Requirement
Give the whole listing below once more, exactly, without pictures.

Dataset section
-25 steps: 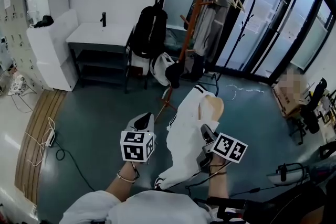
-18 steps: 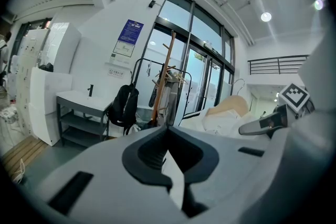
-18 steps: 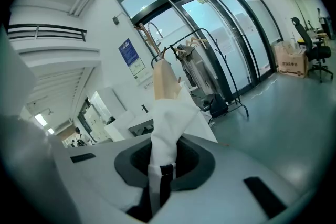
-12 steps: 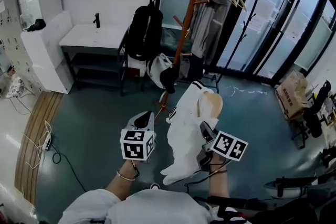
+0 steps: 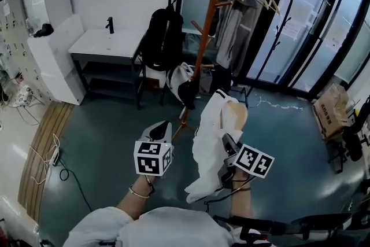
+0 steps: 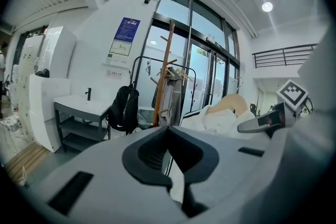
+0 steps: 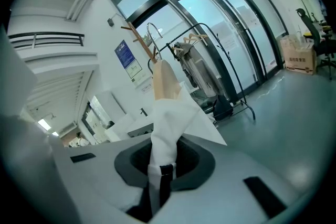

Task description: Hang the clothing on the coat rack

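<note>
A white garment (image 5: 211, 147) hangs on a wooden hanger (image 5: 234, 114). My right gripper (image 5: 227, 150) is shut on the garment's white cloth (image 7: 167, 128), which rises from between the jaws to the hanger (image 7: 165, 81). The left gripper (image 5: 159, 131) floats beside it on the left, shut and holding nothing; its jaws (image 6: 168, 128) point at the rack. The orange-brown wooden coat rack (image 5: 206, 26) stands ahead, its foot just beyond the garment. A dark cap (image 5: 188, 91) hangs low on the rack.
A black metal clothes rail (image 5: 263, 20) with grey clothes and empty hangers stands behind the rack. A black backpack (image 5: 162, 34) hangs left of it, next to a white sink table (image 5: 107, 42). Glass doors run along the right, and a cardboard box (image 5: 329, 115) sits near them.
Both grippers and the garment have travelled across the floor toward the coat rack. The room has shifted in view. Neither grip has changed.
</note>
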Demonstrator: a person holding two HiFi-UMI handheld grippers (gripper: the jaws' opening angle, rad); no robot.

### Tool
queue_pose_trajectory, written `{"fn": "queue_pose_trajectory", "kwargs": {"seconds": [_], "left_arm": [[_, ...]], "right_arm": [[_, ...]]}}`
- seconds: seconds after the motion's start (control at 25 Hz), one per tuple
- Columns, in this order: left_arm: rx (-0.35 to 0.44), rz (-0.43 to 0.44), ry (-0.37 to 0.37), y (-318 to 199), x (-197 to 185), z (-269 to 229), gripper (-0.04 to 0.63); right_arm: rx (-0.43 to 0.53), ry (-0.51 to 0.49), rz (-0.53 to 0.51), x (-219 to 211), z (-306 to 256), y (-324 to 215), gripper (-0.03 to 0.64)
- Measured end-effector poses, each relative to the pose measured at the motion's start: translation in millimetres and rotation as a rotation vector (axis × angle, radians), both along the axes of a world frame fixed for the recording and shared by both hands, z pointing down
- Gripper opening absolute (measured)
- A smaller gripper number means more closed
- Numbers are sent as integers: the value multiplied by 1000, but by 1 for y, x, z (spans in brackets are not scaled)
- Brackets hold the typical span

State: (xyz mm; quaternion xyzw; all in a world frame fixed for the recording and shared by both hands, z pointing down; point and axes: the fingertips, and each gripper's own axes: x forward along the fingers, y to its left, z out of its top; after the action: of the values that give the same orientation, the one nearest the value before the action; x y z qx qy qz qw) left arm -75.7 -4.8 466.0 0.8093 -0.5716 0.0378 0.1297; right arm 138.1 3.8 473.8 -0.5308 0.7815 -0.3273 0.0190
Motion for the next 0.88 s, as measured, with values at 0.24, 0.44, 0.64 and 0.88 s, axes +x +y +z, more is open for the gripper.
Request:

Written answer
-25 steps: 
-18 steps: 
-18 steps: 
-12 steps: 
+0 steps: 
+0 steps: 
+0 steps: 

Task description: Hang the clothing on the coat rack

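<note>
A white garment (image 5: 211, 147) hangs on a wooden hanger (image 5: 234, 114). My right gripper (image 5: 227, 150) is shut on the garment's white cloth (image 7: 167, 128), which rises from between the jaws to the hanger (image 7: 165, 81). The left gripper (image 5: 159, 131) floats beside it on the left, shut and holding nothing; its jaws (image 6: 168, 128) point at the rack. The orange-brown wooden coat rack (image 5: 206, 26) stands ahead, its foot just beyond the garment. A dark cap (image 5: 188, 91) hangs low on the rack.
A black metal clothes rail (image 5: 263, 20) with grey clothes and empty hangers stands behind the rack. A black backpack (image 5: 162, 34) hangs left of it, next to a white sink table (image 5: 107, 42). Glass doors run along the right, and a cardboard box (image 5: 329, 115) sits near them.
Both grippers and the garment have travelled across the floor toward the coat rack. The room has shifted in view. Neither grip has changed.
</note>
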Demonstrator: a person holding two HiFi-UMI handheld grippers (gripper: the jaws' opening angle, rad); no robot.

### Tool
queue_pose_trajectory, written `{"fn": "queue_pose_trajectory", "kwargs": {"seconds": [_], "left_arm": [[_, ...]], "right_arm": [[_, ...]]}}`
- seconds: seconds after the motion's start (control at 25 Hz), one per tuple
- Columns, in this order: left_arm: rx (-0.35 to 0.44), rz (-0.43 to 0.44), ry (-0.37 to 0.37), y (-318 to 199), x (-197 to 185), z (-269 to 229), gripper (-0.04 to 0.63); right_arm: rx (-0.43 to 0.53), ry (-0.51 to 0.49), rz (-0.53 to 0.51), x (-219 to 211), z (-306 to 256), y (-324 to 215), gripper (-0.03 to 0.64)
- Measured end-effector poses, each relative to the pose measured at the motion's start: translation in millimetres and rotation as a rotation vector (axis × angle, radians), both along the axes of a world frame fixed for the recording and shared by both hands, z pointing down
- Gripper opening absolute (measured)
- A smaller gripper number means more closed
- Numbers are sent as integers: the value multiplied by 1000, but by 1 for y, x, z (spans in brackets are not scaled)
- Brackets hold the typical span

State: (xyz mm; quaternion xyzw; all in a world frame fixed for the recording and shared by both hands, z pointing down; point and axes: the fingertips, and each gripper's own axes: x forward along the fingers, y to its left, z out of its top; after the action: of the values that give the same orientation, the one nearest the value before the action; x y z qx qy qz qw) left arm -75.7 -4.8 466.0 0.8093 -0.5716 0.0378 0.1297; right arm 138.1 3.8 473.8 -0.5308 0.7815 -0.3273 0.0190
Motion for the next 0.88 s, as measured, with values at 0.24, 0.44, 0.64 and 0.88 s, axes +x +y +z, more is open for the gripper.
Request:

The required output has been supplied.